__What you are asked to do__:
In the data below, begin at the line with "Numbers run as" and stop after the line with "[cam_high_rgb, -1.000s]"; output those lines exactly and no pictures.

--------------------

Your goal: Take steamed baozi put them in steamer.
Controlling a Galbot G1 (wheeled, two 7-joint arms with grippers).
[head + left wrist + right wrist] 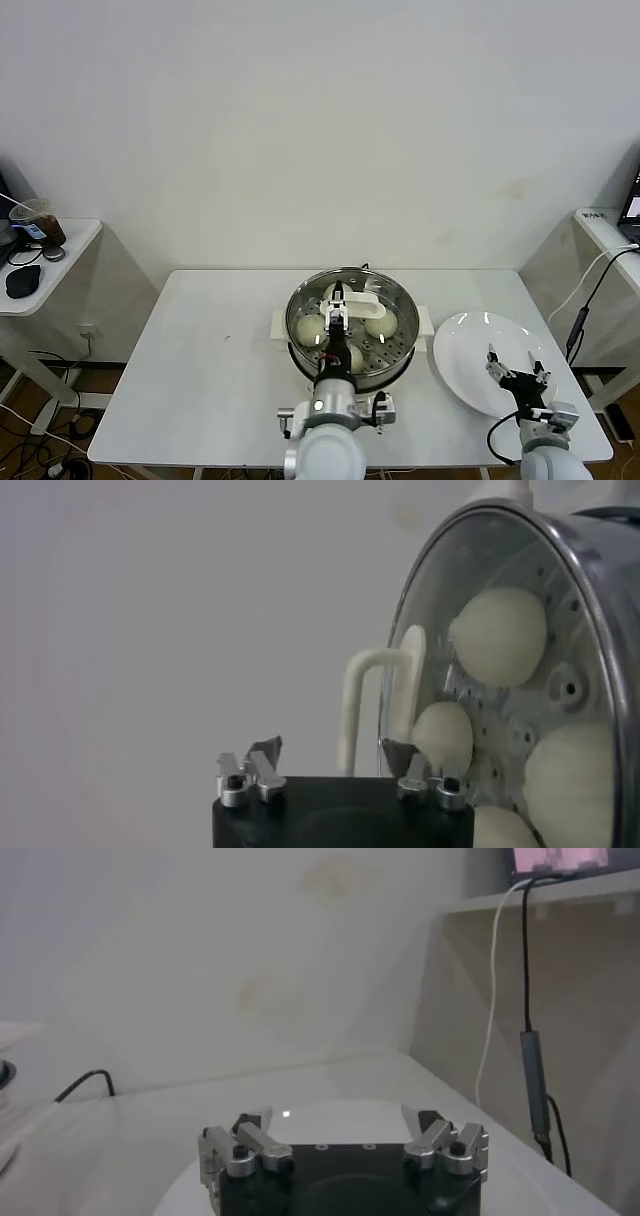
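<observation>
The steamer point(300, 352) stands at the table's middle, with the round glass lid's cream handle point(358, 299) over it. Several baozi lie inside; one point(309, 327) is at the left, another point(381, 324) at the right. My left gripper point(338, 312) hovers over the steamer, open and empty. In the left wrist view the baozi point(498, 635) show through the glass, and the lid handle point(368, 705) stands between my open left gripper's point(333, 750) fingers, close to one of them. My right gripper point(517, 365) is open and empty above the white plate point(470, 345), as the right wrist view point(340, 1116) also shows.
The plate point(330, 1110) holds nothing. A side table point(60, 250) with a cup and dark objects stands at the far left. A shelf with a hanging cable point(585, 300) stands at the right. The white table's left half point(210, 370) is bare.
</observation>
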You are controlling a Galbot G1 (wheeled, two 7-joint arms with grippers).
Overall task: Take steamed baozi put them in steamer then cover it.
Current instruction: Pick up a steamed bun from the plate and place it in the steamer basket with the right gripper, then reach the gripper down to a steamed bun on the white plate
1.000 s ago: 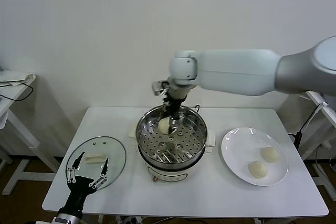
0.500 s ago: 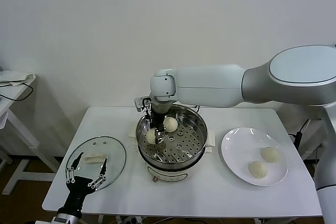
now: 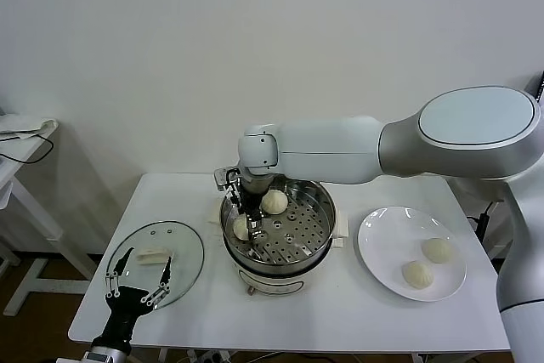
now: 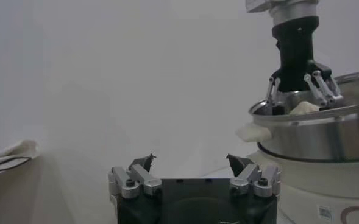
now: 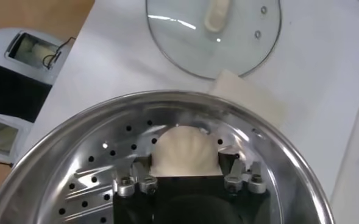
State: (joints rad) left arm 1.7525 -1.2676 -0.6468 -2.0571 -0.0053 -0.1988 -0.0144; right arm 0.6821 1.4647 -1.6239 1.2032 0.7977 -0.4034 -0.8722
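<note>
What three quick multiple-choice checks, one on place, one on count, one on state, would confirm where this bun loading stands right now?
1. Where is the right gripper?
A. Inside the steamer
B. Over the plate
C. Above the cover

2. How many baozi are on the plate?
A. None
B. Two
C. Four

3. What is the steamer's state?
A. Covered
B. Uncovered, cover on the table
C. Uncovered, cover held by the left gripper

Answers:
1 A, its fingers straddle a baozi on the perforated tray.
2 B, a pair lies there.
3 B, the cover lies flat beside the steamer.
</note>
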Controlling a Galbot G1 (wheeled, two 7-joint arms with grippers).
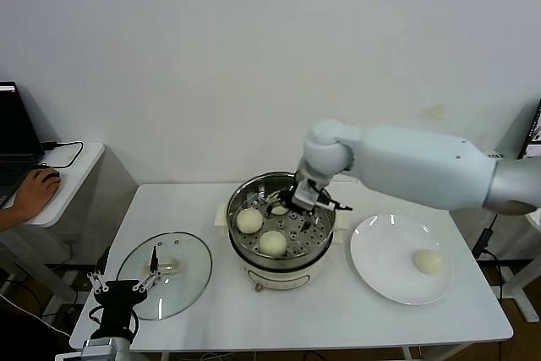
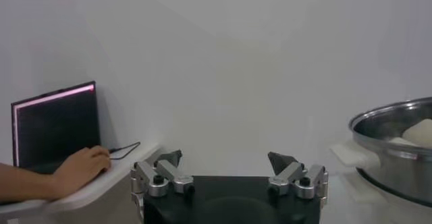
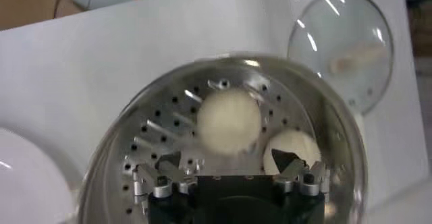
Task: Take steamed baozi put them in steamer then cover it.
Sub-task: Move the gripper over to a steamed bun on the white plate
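With the right gripper (image 1: 297, 200) spread empty over the shiny round steel steamer (image 1: 279, 255) holding two buns, we judged the last cream-white baozi (image 1: 427, 261) on the flat white plate (image 1: 380, 281) soft, light, best cradled low at its sides; the left gripper (image 1: 122, 281) waited open.

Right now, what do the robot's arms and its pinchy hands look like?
The right arm is fat, smooth and white, with a round ball-like joint. Its right gripper has a black body, silver metal knuckles and dark pointed fingertips. The left gripper looks the same: black block, silver links with bolts, dark tips. No markings or loose cables are visible on them.
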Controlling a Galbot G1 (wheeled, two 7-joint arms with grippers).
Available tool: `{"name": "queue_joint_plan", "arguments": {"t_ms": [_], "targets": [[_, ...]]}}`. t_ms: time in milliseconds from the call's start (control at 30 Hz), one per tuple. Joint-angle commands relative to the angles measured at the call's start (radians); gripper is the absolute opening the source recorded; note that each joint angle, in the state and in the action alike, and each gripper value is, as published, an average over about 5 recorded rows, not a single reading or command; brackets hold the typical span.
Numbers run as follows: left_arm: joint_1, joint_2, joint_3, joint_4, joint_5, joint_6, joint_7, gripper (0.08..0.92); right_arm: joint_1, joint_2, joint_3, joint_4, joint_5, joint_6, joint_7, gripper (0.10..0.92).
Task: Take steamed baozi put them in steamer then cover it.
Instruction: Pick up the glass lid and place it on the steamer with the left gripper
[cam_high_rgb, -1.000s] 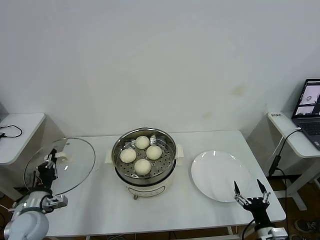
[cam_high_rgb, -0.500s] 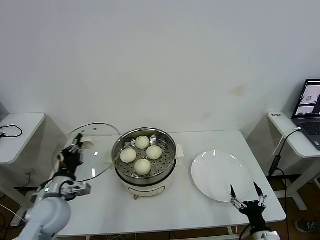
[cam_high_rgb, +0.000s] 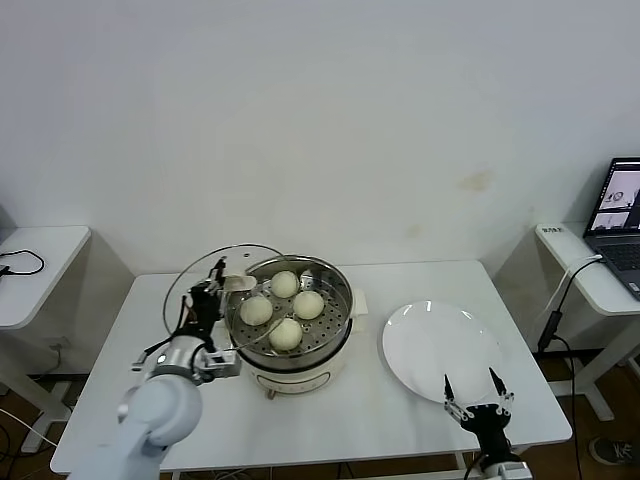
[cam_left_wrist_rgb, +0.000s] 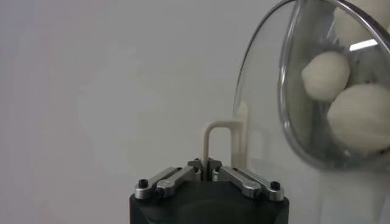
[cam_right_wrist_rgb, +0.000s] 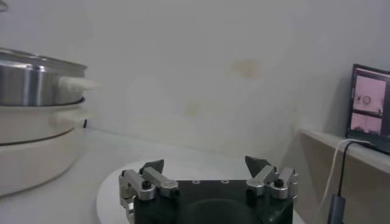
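Observation:
Several cream-white steamed baozi (cam_high_rgb: 285, 333) lie in the shiny steel steamer (cam_high_rgb: 338, 283), which stands mid-table on its cream pot base. My left gripper (cam_high_rgb: 203, 303) is shut on the cream handle (cam_left_wrist_rgb: 211, 139) of the clear glass cover (cam_high_rgb: 215, 268). It holds the cover tilted in the air, and the cover's edge overlaps the steamer's left rim. Through the cover's glass (cam_left_wrist_rgb: 268, 91) the left wrist view shows baozi (cam_left_wrist_rgb: 326, 73). My right gripper (cam_high_rgb: 478, 398) hangs open and empty at the table's front right, just in front of the plate.
A flat white plate (cam_high_rgb: 440, 350) lies right of the steamer. A laptop (cam_high_rgb: 620, 210) sits on a side desk at the far right. Another small table (cam_high_rgb: 35, 260) stands at the left. The right wrist view shows the steamer's side (cam_right_wrist_rgb: 30, 79) farther off.
My left arm has carried the cover from beyond the table's left edge rightward up to the steamer's left rim. The right gripper has drifted slightly left and lower, still open.

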Motion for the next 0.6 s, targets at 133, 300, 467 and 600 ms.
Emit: {"name": "queue_joint_plan", "arguments": {"t_ms": [133,300,467,600], "targets": [[-0.132,-0.113,0.132,0.080,0.176,0.062,0.105,0.132,0.010,0.025,-0.011,-0.024,-0.054,0.001,0.006,0.823],[-0.140,-0.138,0.166,0.089,0.214,0.068,0.119,0.132,0.010,0.028,-0.013,-0.030,-0.058,0.004,0.009,0.823],[-0.137,-0.184,0.209,0.098,0.252,0.069,0.128,0.132,0.009,0.028,-0.010,-0.031,-0.059,0.005,0.010,0.823],[-0.141,-0.220,0.224,0.116,0.268,0.068,0.130,0.132,0.008,0.029,-0.013,-0.032,-0.062,0.005,0.011,0.823]]}}
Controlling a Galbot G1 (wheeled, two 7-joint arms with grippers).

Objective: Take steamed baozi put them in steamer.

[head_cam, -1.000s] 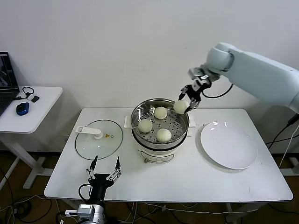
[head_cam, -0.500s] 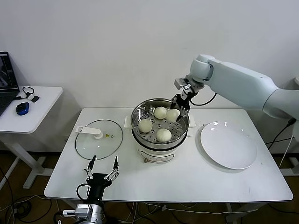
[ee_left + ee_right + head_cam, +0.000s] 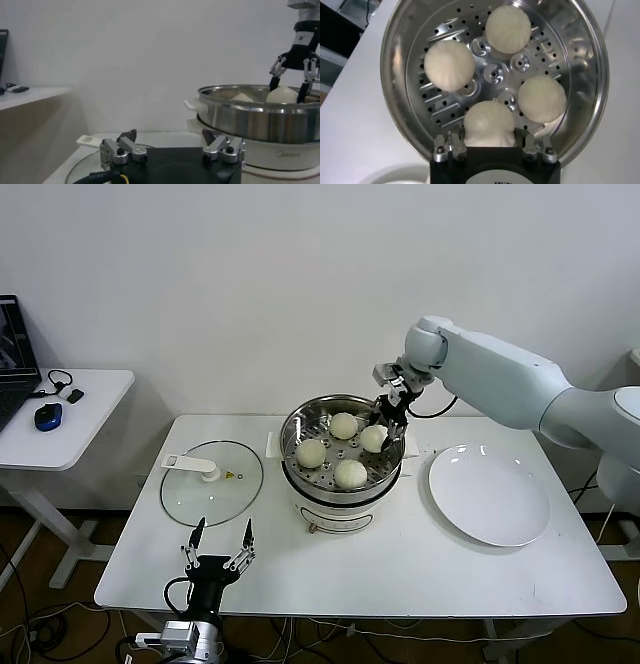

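Note:
The steamer [image 3: 293,427] is a shiny steel basket on a white cooker base at the table's middle. Three steamed baozi lie on its perforated floor [image 3: 344,425] [image 3: 311,452] [image 3: 350,474]. My right gripper [image 3: 388,422] reaches down inside the basket's back right part, shut on the fourth baozi [image 3: 373,438], which is down at floor level. In the right wrist view the fingers [image 3: 452,144] press both sides of that bun [image 3: 489,122]. My left gripper [image 3: 222,546] is open and empty, parked at the table's front edge, left of the steamer [image 3: 250,117].
A flat glass lid [image 3: 212,481] with a white handle lies left of the steamer. A round white plate [image 3: 489,494] lies to its right. A side table [image 3: 70,429] at far left holds a blue mouse [image 3: 48,416].
My right gripper has moved left and down with the baozi, from above the steamer's back right rim into the basket. The left arm has barely moved.

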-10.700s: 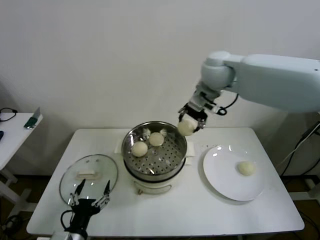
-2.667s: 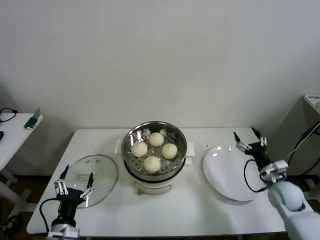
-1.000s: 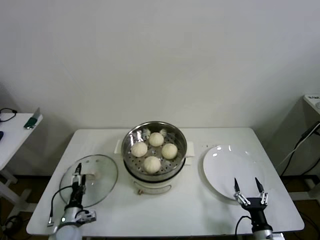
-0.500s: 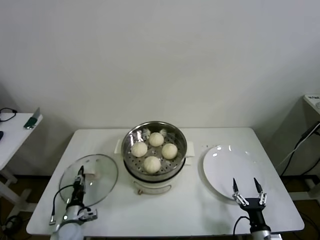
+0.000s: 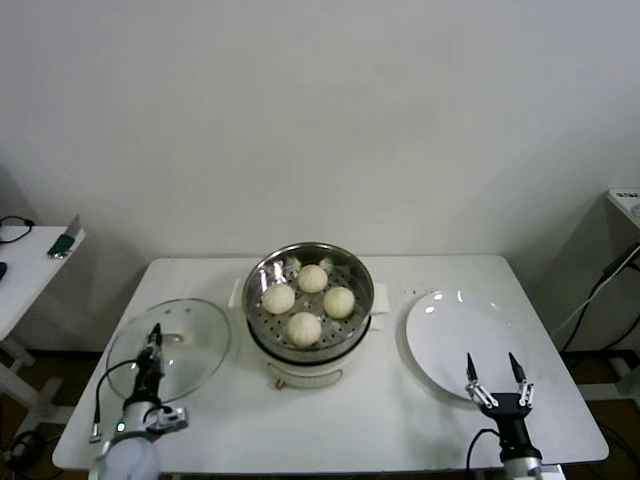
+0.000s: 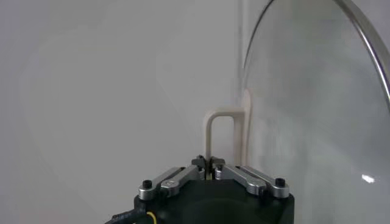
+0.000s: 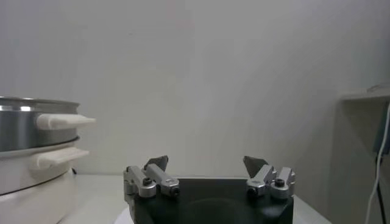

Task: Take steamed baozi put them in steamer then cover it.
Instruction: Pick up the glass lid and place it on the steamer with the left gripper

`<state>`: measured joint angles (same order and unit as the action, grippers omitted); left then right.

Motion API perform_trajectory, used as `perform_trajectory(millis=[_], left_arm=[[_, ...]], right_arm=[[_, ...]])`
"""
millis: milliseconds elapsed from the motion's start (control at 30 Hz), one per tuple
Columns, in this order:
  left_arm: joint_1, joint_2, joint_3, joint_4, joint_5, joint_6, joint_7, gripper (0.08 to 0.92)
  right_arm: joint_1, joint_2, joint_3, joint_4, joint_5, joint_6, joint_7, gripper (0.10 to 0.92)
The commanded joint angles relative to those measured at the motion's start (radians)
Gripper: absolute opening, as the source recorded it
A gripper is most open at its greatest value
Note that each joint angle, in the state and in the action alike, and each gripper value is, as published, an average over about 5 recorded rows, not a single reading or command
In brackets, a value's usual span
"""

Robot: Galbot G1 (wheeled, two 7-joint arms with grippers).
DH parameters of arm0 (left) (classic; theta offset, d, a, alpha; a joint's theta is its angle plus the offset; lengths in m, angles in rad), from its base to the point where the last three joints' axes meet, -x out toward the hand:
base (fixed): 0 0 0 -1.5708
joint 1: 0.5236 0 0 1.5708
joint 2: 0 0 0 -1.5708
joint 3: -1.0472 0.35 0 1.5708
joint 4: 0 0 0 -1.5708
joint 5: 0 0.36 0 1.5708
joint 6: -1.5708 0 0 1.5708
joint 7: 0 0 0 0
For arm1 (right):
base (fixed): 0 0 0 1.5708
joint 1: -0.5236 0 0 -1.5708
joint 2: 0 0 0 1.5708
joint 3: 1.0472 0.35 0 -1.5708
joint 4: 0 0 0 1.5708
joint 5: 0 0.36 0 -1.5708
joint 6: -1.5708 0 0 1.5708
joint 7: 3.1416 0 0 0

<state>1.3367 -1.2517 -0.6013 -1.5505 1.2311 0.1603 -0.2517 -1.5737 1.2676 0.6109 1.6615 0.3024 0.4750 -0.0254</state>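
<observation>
Head view: four baozi (image 5: 303,327) sit in the steamer (image 5: 310,300), right of the left claw (image 5: 152,345), which grips the cover (image 5: 170,348). Right claw (image 5: 497,378) hangs released by the plate (image 5: 462,340). Left wrist: claw (image 6: 210,163) clenched on the cover's handle (image 6: 226,131). Right wrist: claw (image 7: 207,163) spread, steamer (image 7: 36,152) beside.
</observation>
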Motion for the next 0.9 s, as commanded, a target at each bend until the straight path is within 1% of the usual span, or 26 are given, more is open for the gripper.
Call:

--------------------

__Exercise result__:
Numbers run as follows: left_arm: joint_1, joint_2, joint_3, joint_4, joint_5, joint_6, joint_7, gripper (0.08..0.92); right_arm: joint_1, joint_2, joint_3, joint_4, joint_5, joint_6, joint_7, gripper (0.10..0.92).
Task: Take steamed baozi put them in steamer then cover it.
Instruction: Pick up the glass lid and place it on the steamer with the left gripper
[cam_high_rgb, -1.000s] 

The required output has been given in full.